When Europeans first settled the region in the early 1800s, the area was already occupied by Aboriginal people. From that time, life for the Taungurung people in central Victoria changed dramatically and was severely disrupted by the early establishment and expansion of European settlement. Traditional society broke down with the first settlers arrival and soon after, Aboriginal mortality rates soared as a result of introduced diseases, denial of access to traditional foods and medicines and conflict. At various times, Aboriginal settlements were established in the area by missionaries and governments at Michellstown, Acheron and Coranderrk however despite relative success were eventually dissolved through various government policies. The Taungurung and other members of Kulin Nation were deeply impacted by the dictates of the various government assimilation and integration policies. Today, the descendants of the Taungurung form a strong and vibrant community. Descendents of five of the original clan groups meet regularly at Camp Jungai—an ancestral ceremonial site. Elders assist with the instruction of younger generations in culture, history, and language and furthering of their knowledge and appreciation of their heritage as the rightful custodians of the Taungurung lands in Central Victoria.

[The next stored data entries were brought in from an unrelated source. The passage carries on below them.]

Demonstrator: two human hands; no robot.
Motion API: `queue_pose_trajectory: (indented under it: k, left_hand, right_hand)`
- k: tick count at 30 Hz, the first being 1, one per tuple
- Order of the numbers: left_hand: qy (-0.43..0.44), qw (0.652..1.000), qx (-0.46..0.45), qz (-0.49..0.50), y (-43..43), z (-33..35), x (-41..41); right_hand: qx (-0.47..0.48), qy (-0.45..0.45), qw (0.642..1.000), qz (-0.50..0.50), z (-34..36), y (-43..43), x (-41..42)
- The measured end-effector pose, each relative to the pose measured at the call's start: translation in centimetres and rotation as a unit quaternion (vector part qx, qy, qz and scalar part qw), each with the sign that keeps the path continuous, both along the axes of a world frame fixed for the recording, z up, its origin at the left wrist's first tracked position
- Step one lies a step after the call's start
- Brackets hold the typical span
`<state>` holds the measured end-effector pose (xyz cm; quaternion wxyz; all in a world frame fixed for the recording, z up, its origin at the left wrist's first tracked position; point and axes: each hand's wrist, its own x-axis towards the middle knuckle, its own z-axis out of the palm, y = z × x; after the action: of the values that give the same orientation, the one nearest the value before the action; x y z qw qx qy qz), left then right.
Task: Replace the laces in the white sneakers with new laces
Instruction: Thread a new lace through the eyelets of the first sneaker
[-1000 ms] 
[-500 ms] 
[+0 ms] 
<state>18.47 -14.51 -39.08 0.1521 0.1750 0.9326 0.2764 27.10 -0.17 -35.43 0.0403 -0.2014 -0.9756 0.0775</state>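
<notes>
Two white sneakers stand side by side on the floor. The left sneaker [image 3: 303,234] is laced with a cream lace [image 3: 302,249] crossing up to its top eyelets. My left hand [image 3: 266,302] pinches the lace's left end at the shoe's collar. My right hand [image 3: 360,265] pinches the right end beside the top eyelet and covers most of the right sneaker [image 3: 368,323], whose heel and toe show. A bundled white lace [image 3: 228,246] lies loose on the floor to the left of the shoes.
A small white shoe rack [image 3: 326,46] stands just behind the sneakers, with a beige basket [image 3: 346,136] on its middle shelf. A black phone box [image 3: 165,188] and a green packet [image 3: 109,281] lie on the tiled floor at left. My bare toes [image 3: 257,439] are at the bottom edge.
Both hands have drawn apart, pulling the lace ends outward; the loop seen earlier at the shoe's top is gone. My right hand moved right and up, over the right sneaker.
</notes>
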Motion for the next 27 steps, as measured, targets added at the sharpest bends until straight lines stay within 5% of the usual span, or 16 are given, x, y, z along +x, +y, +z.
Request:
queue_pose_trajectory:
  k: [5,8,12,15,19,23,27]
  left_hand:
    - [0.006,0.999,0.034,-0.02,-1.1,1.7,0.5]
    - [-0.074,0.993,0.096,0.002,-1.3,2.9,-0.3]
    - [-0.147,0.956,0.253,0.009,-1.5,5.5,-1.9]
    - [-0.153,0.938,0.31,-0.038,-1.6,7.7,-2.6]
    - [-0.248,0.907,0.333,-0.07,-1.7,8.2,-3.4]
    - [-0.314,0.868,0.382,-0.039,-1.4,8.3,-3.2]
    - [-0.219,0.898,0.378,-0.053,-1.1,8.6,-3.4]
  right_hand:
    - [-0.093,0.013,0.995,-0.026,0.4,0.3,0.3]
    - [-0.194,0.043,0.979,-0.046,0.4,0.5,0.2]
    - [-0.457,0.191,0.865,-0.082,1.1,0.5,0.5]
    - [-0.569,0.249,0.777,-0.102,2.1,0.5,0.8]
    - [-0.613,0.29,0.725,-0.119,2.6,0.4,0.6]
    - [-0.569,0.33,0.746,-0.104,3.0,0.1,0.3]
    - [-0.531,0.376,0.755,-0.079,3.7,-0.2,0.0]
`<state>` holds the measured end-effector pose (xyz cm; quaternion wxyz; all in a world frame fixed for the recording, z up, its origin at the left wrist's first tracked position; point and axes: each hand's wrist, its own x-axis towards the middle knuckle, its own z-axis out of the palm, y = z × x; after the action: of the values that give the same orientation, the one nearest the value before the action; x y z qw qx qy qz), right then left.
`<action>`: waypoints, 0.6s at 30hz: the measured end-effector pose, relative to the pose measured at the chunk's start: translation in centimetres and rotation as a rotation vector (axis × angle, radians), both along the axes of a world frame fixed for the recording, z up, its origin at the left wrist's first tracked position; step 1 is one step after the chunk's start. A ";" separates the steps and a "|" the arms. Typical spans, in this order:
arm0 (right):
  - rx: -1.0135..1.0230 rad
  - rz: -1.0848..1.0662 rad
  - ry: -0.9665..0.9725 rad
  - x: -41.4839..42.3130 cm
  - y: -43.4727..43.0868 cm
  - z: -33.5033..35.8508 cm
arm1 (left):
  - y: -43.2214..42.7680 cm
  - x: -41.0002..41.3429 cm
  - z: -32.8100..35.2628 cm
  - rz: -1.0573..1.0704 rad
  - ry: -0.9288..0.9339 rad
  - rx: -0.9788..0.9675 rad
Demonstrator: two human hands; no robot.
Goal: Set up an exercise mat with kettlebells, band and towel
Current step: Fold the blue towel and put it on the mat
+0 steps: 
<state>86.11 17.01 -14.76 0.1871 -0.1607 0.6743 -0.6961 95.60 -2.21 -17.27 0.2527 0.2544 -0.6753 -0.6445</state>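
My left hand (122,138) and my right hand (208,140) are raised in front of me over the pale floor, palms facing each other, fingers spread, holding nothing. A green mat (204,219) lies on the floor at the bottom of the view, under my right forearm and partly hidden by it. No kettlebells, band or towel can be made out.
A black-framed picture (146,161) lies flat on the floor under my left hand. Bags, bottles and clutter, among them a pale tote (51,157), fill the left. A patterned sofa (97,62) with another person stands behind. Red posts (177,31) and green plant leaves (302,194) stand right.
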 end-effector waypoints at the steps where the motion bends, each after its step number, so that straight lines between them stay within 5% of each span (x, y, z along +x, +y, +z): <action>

Evidence of the Taungurung can be found in many places throughout Taungurung Country. Scar trees, rock shelters, rock art and even place names all indicate that we have been in this part of Victoria for thousands of years. While travelling through Taungurung lands you will be aware of the following towns. All these towns have a Taungurung origin. Benalla—benalta=big waterhole Delatite—Delotite, wife of Beeolite, clan head of the Yowung-illam-balluk clan, Murrindindi—murrumdoorandi = place of mists, mountain Trawool—trawalla = wild water, Nagambie—nogamby = lagoon.
Many Taungurung people still live on their country and participate widely in the community as cultural heritage advisors, land management officers, artists and educationalist and are a ready source of knowledge concerning the Taungurung people from central are of Victoria.
We are pleased to welcome you to our country—to enjoy the landscapes, the flora and fauna. The Taungurung will continue to care for this country and welcome those who share a similar respect.